# WHAT YOU SHOULD DO
Everything in the data must be repeated exactly, apart from the pictures, which are left out.
::: DATASET EXCERPT
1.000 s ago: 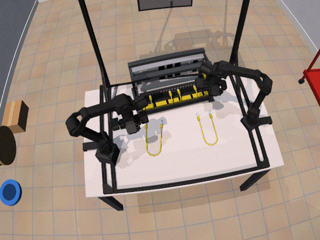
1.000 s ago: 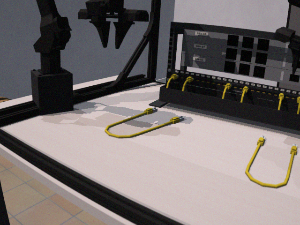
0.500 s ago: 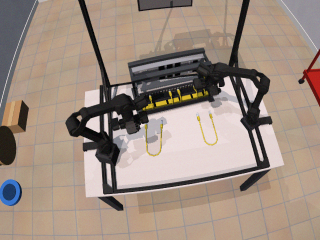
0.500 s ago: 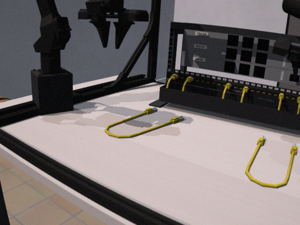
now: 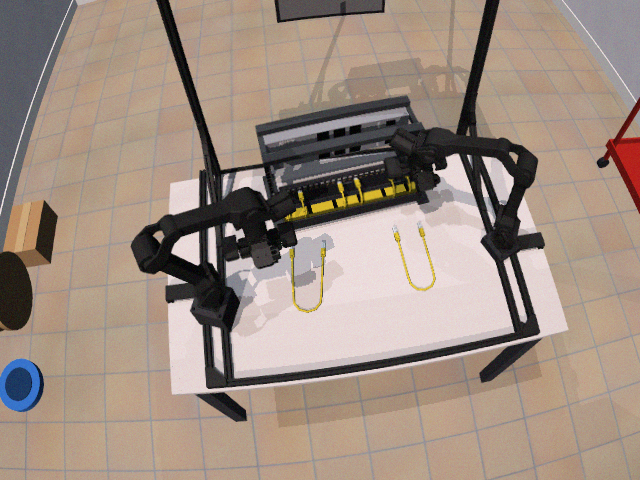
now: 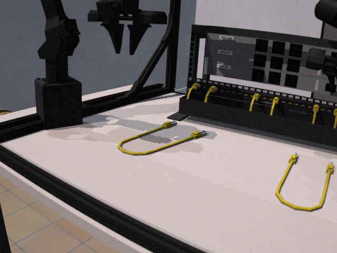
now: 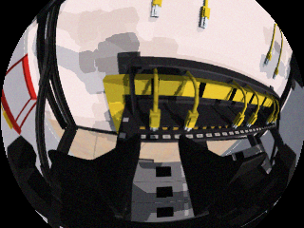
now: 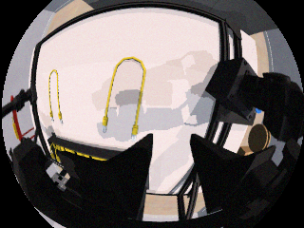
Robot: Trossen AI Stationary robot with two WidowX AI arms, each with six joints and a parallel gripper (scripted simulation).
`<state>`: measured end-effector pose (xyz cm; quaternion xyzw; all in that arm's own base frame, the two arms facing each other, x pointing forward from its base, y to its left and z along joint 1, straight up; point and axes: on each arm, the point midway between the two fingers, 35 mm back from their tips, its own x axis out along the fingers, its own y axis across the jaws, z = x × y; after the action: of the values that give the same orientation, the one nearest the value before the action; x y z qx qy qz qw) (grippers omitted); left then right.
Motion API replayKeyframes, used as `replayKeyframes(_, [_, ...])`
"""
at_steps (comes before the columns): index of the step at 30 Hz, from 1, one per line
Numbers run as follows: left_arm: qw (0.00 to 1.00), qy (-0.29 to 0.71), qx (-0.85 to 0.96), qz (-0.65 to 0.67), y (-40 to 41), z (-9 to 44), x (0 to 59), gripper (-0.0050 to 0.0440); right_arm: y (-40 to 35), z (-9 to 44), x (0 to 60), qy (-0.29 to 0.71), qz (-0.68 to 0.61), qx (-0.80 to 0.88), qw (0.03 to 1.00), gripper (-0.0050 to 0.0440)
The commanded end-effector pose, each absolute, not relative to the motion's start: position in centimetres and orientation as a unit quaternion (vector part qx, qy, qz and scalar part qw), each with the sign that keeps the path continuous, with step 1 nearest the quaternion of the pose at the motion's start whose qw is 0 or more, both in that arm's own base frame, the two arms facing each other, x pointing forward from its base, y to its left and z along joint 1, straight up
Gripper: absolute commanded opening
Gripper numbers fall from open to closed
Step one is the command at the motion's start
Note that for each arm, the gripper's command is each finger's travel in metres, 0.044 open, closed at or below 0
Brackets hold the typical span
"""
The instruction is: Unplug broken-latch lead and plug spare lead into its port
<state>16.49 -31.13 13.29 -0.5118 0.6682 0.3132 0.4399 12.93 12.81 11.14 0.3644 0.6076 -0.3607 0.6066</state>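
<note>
1) Along the patch panel [image 5: 320,189] [image 6: 234,86] [image 7: 204,136], six network leads [image 5: 358,191] [image 6: 274,101] [image 7: 192,106], plugs up at the port row; which one has the broken latch, impossible to tell from here
2) Below the ports, on the table [image 5: 361,330] [image 6: 136,196] [image 7: 95,104] [image 8: 166,28], both spares in U loops, plugs toward the panel: left-side spare [image 5: 421,232] [image 6: 283,181] [image 7: 202,11] [image 8: 51,115] and right-side spare [image 5: 323,252] [image 6: 133,154] [image 7: 269,56] [image 8: 106,119], neither in a port
3) Up by the panel, left gripper [image 5: 408,167] [image 6: 331,84] [image 7: 161,139] with jaws partly apart and nothing between; probably at the inspecting step, looking for the faulty plug
4) Over the table on its own side, right gripper [image 5: 261,242] [image 6: 124,53] [image 8: 172,136], likewise released, jaws parted, nothing grasped
5) By judgement, extraction and replacement both still to do; next, settle on the unlatched plug with a close wrist view, line up jaws along its boot, grip only that one, draw straight out, sparing the good neighbours
6) Afterwards, pick a spare by the boot, tab up, matching the rack's slight turn before pushing home
</note>
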Motion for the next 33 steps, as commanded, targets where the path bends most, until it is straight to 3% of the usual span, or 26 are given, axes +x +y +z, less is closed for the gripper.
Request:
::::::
# TASK SOLUTION
1.000 s ago: 
1.000 s ago: 
0.500 s ago: 
0.500 s ago: 
now: 
now: 
now: 
now: 
Robot: Trossen AI Stationary robot with two WidowX AI arms, each with six joints and a parallel gripper (scripted simulation).
`<state>`: measured end-effector pose (xyz cm; quaternion xyzw; all in that arm's own base frame, the two arms facing each other, x pointing forward from its base, y to its left and z along joint 1, straight up; point and axes: on each arm, the point midway between the two fingers, 35 mm back from their tips, its own x axis out along the fingers, its own y axis across the jaws, z = x × y; after the action: of the values that give the same orientation, the one nearest the value before the action; x y z qx qy qz qw) (grippers omitted); left then right.
Motion API replayKeyframes, used as `replayKeyframes(_, [_, ...])`
"""
at_steps (comes before the columns): index of the step at 30 Hz, from 1, one per line
Numbers run as follows: left_arm: qw (0.00 to 1.00), qy (-0.29 to 0.71), qx (-0.85 to 0.96), qz (-0.65 to 0.67), y (-40 to 41), z (-9 to 44), x (0 to 59), gripper (-0.0050 to 0.0440); right_arm: y (-40 to 35), z (-9 to 44), x (0 to 60), qy (-0.29 to 0.71), qz (-0.68 to 0.61), qx (-0.80 to 0.88), qw (0.03 to 1.00), gripper (-0.0050 to 0.0440)
The commanded end-effector pose, each absolute, not relative to the motion's start: position in centimetres and orientation as a unit quaternion (vector part qx, qy, qz and scalar part qw), each with the sign that keeps the path continuous, with step 1 nearest the quaternion of the pose at the motion's start whose qw is 0 or more, both in that arm's own base frame, the two arms facing each other, x pointing forward from its base, y to its left and z along joint 1, straight up
Gripper: absolute commanded opening
Gripper numbers fall from open to closed
Step one is the command at the motion's start
Note that for each arm, the gripper's command is each finger's travel in metres, 0.044 open, closed at or below 0
Brackets hold the typical span
"""
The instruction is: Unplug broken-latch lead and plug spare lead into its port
<state>16.49 -31.13 13.29 -0.5118 0.6682 0.3132 0.4399 12.93 12.81 11.14 0.3644 0.6076 -0.3607 0.6066</state>
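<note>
1) Along the patch panel [image 5: 320,189] [image 6: 234,86] [image 7: 204,136], six network leads [image 5: 358,191] [image 6: 274,101] [image 7: 192,106], plugs up at the port row; which one has the broken latch, impossible to tell from here
2) Below the ports, on the table [image 5: 361,330] [image 6: 136,196] [image 7: 95,104] [image 8: 166,28], both spares in U loops, plugs toward the panel: left-side spare [image 5: 421,232] [image 6: 283,181] [image 7: 202,11] [image 8: 51,115] and right-side spare [image 5: 323,252] [image 6: 133,154] [image 7: 269,56] [image 8: 106,119], neither in a port
3) Up by the panel, left gripper [image 5: 408,167] [image 6: 331,84] [image 7: 161,139] with jaws partly apart and nothing between; probably at the inspecting step, looking for the faulty plug
4) Over the table on its own side, right gripper [image 5: 261,242] [image 6: 124,53] [image 8: 172,136], likewise released, jaws parted, nothing grasped
5) By judgement, extraction and replacement both still to do; next, settle on the unlatched plug with a close wrist view, line up jaws along its boot, grip only that one, draw straight out, sparing the good neighbours
6) Afterwards, pick a spare by the boot, tab up, matching the rack's slight turn before pushing home
</note>
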Motion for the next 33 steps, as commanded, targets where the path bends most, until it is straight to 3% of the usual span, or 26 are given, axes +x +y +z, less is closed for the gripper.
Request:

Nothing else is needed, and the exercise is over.